Patton John S, Byron Peter R
Nektar Therapeutics, 150 Industrial Road, San Carlos, California 94070, USA.
Nat Rev Drug Discov. 2007 Jan;6(1):67-74. doi: 10.1038/nrd2153.
Remarkably, with the exception of anaesthetic gases, the ancient human practice of inhaling substances into the lungs for systemic effect has only just begun to be adopted by modern medicine. Treatment of asthma by inhaled drugs began in earnest in the 1950s, and now such 'topical' or targeted treatment with inhaled drugs is considered for treating many other lung diseases. More recently, major advances have led to increasing interest in systemic delivery of drugs by inhalation. Small molecules can be delivered with very rapid action, low metabolism and high bioavailability; and macromolecules can be delivered without injections, as highlighted by the recent approval of the first inhaled insulin product.
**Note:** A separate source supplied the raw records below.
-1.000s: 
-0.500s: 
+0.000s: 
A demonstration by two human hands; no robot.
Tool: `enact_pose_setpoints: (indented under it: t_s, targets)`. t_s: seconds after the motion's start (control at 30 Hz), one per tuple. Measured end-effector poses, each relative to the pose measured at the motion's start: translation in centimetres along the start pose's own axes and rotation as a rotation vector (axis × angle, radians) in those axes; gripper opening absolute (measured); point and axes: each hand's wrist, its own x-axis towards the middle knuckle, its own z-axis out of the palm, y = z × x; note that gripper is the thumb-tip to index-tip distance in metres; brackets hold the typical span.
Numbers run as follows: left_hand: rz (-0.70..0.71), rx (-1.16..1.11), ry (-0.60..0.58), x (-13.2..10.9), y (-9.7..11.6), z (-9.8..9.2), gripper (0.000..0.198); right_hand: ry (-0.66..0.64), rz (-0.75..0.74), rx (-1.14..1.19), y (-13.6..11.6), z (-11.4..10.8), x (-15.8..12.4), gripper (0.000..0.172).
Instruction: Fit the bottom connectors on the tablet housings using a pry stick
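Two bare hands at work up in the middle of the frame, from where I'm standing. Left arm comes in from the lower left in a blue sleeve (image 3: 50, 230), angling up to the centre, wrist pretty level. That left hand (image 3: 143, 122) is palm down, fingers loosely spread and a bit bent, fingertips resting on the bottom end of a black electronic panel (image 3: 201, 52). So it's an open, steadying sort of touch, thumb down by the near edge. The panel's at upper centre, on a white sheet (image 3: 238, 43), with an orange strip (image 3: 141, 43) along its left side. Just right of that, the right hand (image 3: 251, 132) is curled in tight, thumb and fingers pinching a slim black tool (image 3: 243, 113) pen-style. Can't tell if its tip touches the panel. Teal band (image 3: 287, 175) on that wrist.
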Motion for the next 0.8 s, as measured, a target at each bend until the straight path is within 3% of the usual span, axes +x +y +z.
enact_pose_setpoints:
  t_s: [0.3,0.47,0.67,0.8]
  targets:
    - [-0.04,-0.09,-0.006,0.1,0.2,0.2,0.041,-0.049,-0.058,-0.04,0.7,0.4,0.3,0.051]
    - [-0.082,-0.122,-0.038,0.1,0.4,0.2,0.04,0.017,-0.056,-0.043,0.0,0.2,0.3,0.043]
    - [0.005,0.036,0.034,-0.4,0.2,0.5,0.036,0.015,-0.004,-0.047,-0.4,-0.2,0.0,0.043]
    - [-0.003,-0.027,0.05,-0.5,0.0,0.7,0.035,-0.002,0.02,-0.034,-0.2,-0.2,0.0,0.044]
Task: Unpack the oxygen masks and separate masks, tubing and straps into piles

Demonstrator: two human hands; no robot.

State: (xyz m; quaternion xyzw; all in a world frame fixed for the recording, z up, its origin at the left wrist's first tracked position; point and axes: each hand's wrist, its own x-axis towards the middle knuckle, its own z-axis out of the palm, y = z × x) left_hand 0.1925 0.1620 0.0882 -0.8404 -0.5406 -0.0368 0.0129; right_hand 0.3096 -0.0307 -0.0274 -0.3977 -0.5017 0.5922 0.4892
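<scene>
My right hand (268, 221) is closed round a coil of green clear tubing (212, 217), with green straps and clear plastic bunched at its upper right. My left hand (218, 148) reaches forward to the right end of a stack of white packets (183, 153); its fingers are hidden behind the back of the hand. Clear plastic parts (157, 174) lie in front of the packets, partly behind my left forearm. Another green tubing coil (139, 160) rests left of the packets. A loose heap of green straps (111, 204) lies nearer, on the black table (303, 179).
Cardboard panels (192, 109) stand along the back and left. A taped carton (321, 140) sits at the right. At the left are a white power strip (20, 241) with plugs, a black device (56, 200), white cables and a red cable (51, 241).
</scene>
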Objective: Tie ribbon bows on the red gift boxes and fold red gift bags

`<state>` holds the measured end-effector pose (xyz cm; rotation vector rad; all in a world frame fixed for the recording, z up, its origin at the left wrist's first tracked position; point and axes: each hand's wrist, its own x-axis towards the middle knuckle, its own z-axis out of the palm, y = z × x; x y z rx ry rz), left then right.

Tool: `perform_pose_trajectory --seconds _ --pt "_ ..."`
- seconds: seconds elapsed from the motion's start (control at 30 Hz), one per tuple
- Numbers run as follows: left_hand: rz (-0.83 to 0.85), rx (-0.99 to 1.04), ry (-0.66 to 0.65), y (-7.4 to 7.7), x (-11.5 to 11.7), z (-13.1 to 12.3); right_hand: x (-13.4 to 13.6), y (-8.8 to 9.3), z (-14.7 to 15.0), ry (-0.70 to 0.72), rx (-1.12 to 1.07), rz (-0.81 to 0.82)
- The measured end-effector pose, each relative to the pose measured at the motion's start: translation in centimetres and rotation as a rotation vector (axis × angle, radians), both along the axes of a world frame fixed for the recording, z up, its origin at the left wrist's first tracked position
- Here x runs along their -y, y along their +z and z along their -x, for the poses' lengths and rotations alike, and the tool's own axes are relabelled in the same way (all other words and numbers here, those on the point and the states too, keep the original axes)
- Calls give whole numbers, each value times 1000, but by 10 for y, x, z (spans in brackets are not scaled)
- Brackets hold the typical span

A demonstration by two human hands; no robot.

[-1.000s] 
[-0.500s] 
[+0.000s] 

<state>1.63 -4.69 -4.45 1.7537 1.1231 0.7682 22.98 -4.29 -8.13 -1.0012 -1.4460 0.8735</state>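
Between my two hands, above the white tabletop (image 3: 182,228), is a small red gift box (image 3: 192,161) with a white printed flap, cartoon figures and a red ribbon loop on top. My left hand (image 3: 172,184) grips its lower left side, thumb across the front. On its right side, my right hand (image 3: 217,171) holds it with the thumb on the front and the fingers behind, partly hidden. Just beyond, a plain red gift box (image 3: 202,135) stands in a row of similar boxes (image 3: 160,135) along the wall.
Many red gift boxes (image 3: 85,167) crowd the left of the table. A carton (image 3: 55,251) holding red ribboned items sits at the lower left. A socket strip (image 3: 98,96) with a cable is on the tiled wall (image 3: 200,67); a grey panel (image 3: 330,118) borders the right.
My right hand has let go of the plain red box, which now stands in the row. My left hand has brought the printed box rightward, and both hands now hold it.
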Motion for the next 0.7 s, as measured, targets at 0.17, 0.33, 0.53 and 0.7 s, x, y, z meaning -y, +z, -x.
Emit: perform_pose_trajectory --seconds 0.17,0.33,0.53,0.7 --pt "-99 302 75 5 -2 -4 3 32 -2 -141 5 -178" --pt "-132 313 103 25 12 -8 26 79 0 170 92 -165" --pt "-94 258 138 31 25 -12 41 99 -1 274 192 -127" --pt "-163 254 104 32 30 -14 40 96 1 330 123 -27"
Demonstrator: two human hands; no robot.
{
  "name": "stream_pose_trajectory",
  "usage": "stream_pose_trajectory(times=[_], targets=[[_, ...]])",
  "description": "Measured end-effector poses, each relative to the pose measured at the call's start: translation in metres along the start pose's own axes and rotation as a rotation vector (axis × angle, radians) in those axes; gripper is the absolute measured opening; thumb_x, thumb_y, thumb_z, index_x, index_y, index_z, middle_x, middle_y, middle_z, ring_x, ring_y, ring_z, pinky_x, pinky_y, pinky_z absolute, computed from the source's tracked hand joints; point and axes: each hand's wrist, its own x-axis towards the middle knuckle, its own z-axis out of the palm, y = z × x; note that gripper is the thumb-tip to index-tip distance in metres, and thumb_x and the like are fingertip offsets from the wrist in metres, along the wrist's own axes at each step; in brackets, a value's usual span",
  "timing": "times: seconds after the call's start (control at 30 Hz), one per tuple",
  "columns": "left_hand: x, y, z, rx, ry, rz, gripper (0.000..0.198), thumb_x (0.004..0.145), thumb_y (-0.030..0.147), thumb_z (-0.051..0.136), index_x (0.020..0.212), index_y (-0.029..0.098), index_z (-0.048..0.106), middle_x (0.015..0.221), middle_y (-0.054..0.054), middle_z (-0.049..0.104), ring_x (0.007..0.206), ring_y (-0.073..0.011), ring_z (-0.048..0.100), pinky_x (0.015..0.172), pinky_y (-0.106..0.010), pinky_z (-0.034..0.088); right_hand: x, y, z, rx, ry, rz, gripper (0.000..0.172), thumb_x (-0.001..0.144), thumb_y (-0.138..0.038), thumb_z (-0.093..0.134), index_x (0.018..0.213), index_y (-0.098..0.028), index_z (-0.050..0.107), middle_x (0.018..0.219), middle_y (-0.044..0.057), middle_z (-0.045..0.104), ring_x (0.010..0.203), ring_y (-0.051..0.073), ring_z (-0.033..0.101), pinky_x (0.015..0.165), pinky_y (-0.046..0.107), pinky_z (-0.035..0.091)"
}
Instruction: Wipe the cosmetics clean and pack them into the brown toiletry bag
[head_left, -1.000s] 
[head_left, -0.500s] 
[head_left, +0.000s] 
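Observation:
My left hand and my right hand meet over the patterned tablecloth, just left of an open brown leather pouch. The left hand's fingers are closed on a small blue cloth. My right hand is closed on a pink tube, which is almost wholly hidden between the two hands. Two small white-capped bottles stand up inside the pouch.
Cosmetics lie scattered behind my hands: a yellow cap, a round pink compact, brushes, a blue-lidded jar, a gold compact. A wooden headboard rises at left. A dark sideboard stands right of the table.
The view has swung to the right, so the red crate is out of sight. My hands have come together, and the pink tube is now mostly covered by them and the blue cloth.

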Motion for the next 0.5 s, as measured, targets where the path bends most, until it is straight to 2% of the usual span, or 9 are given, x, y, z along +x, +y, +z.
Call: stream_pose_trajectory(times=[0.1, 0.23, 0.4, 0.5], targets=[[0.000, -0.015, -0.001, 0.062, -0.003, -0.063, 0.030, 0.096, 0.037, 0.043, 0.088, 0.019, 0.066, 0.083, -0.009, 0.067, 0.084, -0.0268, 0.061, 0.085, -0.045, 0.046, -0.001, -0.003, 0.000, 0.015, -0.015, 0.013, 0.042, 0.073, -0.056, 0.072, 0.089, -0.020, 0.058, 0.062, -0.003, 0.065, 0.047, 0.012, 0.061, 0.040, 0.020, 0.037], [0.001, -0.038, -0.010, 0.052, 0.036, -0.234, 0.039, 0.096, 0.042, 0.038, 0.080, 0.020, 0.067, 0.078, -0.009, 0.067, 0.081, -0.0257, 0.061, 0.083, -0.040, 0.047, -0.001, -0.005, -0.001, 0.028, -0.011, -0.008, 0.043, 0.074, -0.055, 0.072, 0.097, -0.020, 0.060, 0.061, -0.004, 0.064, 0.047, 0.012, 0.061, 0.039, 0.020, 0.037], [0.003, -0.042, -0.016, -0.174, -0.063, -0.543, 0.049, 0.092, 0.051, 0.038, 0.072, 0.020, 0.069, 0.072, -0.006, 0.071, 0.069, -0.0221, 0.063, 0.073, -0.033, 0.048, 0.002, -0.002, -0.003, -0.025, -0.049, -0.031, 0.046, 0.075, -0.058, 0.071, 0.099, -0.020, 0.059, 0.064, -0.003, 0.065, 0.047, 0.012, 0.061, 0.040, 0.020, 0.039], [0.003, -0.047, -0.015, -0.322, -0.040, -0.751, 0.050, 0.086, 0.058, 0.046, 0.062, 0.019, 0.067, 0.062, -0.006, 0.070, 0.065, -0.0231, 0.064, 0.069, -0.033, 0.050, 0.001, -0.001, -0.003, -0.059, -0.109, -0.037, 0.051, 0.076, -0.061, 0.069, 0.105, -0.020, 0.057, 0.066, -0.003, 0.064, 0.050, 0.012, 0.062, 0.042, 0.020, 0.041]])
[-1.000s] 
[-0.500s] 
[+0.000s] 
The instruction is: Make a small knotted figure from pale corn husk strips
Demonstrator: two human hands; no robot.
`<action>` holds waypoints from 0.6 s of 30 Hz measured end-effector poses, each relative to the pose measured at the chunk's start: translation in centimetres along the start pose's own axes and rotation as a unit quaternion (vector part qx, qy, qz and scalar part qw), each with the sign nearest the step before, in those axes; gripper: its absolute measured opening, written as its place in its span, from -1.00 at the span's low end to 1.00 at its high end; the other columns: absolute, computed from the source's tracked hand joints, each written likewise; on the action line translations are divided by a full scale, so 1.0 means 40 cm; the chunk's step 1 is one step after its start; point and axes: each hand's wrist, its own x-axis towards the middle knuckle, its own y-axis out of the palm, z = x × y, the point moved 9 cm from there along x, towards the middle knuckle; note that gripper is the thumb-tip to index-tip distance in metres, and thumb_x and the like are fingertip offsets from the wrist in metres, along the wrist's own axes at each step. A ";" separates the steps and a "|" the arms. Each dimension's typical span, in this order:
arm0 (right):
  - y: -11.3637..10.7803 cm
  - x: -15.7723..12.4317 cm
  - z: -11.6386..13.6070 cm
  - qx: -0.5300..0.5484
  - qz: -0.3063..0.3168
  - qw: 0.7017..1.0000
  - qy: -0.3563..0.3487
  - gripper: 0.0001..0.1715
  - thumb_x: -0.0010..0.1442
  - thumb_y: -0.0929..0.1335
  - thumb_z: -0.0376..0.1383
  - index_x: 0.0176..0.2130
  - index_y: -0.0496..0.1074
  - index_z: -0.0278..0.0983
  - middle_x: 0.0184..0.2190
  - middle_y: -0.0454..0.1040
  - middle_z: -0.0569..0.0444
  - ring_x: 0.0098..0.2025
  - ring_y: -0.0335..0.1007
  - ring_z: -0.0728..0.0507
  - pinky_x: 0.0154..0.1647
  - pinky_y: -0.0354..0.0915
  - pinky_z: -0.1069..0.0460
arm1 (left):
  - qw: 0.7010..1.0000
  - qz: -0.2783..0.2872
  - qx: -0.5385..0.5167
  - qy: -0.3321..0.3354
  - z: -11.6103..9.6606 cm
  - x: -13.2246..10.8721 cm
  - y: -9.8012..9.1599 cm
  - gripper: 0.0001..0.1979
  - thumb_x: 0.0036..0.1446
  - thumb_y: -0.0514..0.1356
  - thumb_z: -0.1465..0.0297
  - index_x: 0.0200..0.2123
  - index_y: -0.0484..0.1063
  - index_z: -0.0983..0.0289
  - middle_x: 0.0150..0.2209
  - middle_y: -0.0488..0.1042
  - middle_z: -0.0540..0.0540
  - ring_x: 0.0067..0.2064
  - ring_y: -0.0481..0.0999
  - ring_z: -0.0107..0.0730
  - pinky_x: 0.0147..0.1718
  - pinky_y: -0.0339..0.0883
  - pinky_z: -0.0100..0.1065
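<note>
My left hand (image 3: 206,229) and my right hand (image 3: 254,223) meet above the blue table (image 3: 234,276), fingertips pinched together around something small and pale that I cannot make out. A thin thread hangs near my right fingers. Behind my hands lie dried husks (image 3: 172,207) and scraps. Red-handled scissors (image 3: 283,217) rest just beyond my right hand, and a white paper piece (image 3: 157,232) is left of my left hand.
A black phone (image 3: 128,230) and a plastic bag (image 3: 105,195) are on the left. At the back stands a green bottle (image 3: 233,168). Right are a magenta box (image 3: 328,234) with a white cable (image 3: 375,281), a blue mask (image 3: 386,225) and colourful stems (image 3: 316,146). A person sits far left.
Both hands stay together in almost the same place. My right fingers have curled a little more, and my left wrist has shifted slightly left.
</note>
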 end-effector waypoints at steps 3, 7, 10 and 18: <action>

Here, we review these advances, and discuss aspects of lung physiology and formulation composition that influence the systemic delivery of inhaled therapeutics.
值得注意的是,除了麻醉气体外,古代人类将物质吸入肺部以产生全身效应的做法直到现代医学才刚刚开始采用。吸入药物治疗哮喘始于20世纪50年代,如今这种吸入药物的“局部”或靶向治疗被考虑用于治疗许多其他肺部疾病。最近,重大进展引发了人们对通过吸入进行药物全身递送的兴趣日益浓厚。小分子可以快速起效、低代谢且生物利用度高;而大分子可以无需注射进行递送,首个吸入胰岛素产品的近期获批就凸显了这一点。在此,我们回顾这些进展,并讨论影响吸入治疗药物全身递送的肺生理学和制剂组成方面的问题。